I scrub my face, think. She’s lying. She doesn’t love him. I know it. I know it deep in my fucking gut.
“He refused to let me sign a prenup. A show of trust. That’s who he is, Silas.
Who they are. So, as you sit here all alone in your penthouse and think about how much you hate the Foxes and how much you hate me, and how much everyone falls short of your high and mighty bullshit standards, think about that. Think about who the true hypocrite is.”
“No. No, you—”
“I’m going to marry Ethan Fox.”
“You’re not.”
“And there is nothing you can do about it. Nothing!”

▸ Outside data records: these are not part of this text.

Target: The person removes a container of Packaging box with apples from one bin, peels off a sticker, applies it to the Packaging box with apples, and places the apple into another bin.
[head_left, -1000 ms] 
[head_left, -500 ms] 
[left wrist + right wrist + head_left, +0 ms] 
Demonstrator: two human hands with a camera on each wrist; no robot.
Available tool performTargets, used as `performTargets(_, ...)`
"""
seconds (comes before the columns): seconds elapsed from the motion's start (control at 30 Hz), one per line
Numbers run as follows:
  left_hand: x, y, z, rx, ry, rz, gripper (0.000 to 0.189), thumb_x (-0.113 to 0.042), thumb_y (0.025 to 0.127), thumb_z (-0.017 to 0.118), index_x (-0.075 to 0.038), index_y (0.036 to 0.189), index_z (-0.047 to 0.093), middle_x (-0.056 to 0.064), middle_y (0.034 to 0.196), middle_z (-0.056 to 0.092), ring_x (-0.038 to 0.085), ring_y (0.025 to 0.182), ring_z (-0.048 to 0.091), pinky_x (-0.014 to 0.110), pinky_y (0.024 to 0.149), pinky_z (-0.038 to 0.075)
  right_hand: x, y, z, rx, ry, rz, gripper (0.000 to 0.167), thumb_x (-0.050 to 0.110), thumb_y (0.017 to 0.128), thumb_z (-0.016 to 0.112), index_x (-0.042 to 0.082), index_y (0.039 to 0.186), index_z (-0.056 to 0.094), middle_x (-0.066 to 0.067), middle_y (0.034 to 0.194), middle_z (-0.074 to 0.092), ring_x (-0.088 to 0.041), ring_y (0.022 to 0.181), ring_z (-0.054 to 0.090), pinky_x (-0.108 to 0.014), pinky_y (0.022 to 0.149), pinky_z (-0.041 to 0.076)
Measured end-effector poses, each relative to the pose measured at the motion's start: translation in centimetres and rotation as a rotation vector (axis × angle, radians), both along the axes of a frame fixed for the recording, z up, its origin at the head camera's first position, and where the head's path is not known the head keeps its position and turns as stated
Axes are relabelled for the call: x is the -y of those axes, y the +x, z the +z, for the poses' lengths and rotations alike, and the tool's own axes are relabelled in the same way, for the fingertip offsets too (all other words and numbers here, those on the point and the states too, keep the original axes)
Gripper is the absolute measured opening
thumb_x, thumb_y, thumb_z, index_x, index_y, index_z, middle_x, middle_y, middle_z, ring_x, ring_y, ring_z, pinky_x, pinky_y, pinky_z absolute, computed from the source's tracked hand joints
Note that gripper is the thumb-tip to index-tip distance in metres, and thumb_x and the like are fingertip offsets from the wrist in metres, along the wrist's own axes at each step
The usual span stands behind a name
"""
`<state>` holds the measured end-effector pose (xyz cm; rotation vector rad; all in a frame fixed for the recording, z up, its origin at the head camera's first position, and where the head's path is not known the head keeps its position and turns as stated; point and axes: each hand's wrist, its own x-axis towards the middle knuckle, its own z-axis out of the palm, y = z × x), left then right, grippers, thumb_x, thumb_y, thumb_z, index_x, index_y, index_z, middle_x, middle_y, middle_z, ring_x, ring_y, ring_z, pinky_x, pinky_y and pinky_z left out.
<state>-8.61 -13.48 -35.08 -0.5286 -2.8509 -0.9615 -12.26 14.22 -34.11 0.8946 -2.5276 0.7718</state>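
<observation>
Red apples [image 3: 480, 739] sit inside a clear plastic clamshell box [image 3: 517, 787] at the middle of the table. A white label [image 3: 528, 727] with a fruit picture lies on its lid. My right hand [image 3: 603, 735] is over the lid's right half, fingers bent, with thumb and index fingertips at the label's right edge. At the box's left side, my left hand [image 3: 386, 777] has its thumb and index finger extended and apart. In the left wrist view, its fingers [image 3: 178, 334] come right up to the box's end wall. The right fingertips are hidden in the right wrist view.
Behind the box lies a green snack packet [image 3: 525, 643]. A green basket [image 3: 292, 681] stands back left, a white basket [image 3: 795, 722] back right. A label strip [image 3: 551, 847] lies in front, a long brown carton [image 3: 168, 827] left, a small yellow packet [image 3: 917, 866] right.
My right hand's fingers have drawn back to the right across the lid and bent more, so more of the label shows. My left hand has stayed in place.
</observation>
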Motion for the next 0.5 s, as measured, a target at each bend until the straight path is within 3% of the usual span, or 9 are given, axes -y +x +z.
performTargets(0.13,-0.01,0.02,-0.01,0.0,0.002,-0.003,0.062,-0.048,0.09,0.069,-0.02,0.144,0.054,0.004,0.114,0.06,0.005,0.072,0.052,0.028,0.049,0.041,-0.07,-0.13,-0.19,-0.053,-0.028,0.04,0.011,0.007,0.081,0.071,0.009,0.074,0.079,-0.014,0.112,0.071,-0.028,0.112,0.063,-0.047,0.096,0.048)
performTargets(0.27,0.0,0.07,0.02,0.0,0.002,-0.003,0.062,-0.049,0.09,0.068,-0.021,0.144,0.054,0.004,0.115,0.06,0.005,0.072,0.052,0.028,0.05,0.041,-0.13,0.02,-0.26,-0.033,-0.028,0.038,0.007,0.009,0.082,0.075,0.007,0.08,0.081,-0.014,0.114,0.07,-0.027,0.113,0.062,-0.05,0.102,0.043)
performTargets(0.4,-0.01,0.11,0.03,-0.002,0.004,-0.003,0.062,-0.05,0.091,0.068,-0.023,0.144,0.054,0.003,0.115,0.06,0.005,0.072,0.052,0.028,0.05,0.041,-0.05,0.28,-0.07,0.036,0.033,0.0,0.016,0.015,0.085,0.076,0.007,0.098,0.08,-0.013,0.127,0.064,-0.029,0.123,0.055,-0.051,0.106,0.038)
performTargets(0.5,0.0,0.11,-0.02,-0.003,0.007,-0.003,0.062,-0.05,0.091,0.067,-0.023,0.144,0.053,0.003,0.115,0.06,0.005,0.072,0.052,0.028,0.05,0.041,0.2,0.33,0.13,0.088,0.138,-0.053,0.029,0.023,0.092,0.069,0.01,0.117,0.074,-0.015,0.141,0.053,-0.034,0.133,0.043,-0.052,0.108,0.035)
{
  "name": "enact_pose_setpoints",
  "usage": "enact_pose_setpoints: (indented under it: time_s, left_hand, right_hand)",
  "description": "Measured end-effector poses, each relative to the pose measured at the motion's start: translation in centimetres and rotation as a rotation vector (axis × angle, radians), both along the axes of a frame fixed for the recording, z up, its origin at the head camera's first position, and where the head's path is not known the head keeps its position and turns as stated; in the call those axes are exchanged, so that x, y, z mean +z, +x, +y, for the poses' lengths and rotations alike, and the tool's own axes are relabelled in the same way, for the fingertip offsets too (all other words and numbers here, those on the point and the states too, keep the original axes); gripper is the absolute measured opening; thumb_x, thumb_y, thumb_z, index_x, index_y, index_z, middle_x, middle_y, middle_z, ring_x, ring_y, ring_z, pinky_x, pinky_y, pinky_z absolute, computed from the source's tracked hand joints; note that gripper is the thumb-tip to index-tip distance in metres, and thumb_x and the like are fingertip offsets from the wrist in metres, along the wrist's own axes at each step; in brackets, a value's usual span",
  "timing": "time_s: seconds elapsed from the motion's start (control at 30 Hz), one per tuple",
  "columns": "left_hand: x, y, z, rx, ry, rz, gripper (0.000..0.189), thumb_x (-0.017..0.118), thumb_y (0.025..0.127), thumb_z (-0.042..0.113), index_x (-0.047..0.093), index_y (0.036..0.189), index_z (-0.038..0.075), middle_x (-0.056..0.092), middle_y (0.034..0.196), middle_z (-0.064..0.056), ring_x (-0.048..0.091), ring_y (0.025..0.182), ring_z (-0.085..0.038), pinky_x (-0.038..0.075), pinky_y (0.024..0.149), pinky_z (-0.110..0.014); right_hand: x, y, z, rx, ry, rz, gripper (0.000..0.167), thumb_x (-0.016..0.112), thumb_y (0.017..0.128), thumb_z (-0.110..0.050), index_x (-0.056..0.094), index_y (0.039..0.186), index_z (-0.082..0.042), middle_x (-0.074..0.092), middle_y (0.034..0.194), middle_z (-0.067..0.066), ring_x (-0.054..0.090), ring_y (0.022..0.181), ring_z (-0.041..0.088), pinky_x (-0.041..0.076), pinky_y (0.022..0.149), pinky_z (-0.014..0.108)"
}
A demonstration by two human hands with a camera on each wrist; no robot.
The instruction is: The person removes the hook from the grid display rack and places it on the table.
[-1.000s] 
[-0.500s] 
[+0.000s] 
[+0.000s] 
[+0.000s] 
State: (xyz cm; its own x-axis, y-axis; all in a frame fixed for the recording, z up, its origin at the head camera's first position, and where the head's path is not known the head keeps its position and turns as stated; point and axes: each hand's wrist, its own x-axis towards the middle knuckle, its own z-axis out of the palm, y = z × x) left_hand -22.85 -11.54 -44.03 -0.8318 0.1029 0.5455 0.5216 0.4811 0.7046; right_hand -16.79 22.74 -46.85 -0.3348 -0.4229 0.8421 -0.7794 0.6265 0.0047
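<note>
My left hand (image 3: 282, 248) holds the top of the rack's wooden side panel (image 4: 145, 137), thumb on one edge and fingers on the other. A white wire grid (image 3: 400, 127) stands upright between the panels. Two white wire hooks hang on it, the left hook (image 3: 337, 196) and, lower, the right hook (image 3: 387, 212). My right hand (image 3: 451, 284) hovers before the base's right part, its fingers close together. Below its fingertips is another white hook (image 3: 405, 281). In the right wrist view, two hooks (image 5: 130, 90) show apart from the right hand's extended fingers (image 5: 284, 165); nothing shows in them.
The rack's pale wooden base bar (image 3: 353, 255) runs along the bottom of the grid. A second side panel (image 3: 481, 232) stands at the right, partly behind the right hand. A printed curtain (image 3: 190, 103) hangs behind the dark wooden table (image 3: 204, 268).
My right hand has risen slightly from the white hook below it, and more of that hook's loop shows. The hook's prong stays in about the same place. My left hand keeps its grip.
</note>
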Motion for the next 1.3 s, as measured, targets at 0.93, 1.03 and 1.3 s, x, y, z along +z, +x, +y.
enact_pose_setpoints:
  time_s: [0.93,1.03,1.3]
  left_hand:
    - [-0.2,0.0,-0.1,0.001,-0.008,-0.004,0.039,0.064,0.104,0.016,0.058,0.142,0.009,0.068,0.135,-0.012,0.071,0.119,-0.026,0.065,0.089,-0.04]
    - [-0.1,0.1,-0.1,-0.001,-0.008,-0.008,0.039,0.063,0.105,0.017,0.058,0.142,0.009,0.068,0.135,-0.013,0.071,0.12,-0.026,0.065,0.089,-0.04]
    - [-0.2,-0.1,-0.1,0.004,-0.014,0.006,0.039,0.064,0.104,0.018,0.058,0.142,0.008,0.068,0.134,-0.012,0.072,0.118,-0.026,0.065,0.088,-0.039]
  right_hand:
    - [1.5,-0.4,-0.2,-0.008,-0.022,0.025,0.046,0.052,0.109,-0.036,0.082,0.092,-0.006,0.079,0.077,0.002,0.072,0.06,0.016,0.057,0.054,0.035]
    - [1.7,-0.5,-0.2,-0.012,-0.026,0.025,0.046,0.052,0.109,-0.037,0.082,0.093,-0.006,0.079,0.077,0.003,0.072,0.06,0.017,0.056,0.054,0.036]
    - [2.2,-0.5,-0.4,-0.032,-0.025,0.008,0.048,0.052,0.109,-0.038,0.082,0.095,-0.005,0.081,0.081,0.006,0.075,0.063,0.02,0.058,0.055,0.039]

“If you think that’s true, then you don’t know me.”
“I used to think you were some kind of hero growing up, you know that?” she says, voice sad, tears streaming. “But heroes break. And you’re broken, Silas. You’re so broken that you’ve become the villain of your own story.”
We stand like that for a minute until she finally makes a move and disappears into the elevator. The doors slide closed.
She’s lying. She doesn’t love him. She can’t. And maybe she’s right about me. Maybe I have become the villain of my own story. But if that’s true, it’s Sullivan Fox who made me that.
I turn away from the elevator, pour myself another whiskey. I shake my head as I drink it down, because she has no idea. I don’t speak empty words. I don’t say shit just to say shit like her pretty boy does. She’s not marrying him. Period. The end.
Her perfume lingers and her words filter into my brain. And as I process, I focus on just one thing. Just one part of what she said.
No prenup.
He doesn’t want a prenup.
And I know I’m right.
Ophelia Hart needs saving, once again. And I’m the one who always saves her. She said so herself. I won’t fuck up twice. I won’t let her walk away twice.